Morgan’s lawyer explains that Loro Parque have a commercial interest in Morgan - 70% of SeaWorld’s turnover is generated by orca. SeaWorld own the other orca displayed at Loro Parque. Scientific research is just a pretence.

1350 Discussing why holding Morgan for scientific research for conservation of the species is invalid - research in captivity only serves zoos. Results cannot be applied to wild orca in a wild setting when research is conducted in an artificial environment that does not resemble the natural habitat in any way, shape or form. 

Studying Morgan in a sea-pen as part of a rehabilitation plan would be far more beneficial than studying her in a small tank in a captive facility.

Dr. Ingrid Visser's latest report shows how Morgan has 320+ rakes and bites from other Loro Parque orca & injuries she inflicts upon herself.

Morgan is bored - she is chewing on the tank concrete, grinding down her teeth, says Dr. Visser whilst showing photographic evidence. 

30%+ time Morgan stayed in the medical tank of Loro Parque which is smaller than the tank of Dolfinarium Harderwijk, observed Dr. Visser during her time visiting Morgan. 

Morgan is hungry for contact with the general public which shows how desperate she is for social interaction – she is experiencing a lack of attention and interaction from Loro Parque trainers. Both Jeff Foster and Dr. Visser observed this during the times they visited Morgan. 

Dolfinarium Harderwijk's 7 experts from 2010 - 2 study birds (not cetaceans!), 2 work for the captive industry (biased?), 3 are orca experts & all were given an incomplete report about Morgan before the last hearing. The 3 experts have all changed their mind since and now think Morgan is a good release candidate. 

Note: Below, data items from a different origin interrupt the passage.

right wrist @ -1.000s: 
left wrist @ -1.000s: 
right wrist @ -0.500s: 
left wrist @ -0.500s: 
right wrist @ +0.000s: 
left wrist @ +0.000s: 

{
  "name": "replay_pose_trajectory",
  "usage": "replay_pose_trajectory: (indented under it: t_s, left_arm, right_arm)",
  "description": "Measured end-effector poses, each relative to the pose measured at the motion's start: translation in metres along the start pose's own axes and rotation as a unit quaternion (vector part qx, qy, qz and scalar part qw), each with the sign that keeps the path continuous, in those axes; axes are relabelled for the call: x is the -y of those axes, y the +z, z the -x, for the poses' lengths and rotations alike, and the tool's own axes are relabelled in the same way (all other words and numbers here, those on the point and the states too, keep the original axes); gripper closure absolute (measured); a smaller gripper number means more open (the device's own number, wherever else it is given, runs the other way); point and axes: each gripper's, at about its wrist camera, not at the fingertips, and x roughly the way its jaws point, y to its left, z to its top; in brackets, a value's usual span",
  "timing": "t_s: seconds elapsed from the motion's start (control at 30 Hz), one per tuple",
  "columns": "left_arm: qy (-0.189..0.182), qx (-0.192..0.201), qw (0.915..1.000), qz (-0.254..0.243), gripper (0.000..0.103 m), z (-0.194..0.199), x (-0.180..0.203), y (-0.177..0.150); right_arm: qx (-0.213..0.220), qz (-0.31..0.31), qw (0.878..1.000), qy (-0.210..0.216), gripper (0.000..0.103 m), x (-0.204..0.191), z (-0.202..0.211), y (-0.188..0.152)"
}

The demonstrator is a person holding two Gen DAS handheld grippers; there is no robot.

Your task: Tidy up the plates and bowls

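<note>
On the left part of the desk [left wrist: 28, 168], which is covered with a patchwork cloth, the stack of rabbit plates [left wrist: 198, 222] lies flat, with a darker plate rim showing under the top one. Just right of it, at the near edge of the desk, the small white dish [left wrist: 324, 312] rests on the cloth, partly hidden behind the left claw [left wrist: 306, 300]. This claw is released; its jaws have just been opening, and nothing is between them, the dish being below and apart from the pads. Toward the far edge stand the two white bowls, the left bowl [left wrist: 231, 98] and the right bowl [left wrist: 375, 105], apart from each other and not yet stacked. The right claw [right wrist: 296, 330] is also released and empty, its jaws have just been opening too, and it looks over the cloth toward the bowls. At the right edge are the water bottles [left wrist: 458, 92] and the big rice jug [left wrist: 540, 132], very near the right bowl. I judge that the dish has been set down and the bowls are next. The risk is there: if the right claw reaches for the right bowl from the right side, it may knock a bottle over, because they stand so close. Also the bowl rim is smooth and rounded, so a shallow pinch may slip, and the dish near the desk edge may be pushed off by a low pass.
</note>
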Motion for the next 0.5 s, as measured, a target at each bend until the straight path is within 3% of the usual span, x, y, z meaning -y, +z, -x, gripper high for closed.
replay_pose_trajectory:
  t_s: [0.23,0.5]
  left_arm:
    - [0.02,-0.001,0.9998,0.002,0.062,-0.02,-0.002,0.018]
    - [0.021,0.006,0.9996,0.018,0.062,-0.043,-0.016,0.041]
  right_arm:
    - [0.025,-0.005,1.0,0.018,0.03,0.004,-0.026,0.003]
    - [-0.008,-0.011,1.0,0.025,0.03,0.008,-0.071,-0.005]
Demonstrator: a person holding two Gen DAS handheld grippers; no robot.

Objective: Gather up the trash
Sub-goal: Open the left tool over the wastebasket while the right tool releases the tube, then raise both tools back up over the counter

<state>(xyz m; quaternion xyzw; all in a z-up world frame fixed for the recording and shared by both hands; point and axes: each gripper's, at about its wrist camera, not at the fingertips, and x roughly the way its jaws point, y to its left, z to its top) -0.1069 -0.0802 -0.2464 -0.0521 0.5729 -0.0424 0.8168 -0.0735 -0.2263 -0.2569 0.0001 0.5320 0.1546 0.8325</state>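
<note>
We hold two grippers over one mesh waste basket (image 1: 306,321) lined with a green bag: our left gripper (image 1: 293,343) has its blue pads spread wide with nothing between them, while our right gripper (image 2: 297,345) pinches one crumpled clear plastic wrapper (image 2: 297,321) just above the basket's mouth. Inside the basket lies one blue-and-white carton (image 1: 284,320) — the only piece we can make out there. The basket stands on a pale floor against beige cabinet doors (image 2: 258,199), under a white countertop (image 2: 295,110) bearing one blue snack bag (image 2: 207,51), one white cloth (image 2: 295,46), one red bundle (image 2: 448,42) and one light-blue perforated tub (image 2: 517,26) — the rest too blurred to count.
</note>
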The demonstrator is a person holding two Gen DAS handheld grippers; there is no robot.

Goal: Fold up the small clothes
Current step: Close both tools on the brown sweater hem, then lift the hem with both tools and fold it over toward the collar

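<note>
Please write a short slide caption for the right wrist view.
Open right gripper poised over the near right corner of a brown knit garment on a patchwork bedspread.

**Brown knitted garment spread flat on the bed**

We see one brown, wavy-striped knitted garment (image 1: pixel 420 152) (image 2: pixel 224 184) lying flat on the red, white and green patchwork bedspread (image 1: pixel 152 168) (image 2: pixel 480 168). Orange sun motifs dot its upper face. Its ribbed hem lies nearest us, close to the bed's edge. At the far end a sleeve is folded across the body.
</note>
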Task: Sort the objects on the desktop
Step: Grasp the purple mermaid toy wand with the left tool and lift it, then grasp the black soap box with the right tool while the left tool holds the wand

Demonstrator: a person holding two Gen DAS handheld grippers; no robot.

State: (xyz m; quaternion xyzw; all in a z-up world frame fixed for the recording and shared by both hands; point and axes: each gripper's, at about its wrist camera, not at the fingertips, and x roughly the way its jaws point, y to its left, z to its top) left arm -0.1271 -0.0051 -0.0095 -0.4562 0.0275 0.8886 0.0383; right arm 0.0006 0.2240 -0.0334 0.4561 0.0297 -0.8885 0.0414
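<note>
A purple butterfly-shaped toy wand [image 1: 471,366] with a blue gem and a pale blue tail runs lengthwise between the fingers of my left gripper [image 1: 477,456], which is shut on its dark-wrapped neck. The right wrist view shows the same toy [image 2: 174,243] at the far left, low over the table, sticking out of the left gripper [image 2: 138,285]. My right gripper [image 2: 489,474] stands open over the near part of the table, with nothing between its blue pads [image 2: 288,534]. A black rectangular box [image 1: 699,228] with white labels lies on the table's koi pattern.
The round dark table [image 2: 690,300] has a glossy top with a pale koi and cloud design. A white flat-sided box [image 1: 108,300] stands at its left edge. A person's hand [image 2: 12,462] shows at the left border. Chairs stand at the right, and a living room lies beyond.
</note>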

Original report (Dec 2010) by Dolfinarium Harderwijk was incomplete – information was withheld from experts - 3/7 of their experts are real experts – these 3 all changed mind. 

The worldwide orca community - the majority (if not all) are in favour of releasing Morgan. They have written statements affirming this.

1425 - Dr. Ingrid Visser, orca biologist and Free Morgan Foundation expert, takes the floor

 Dr. Visser gives a presentation with a slideshow of information and photographs, talking us through what it all means.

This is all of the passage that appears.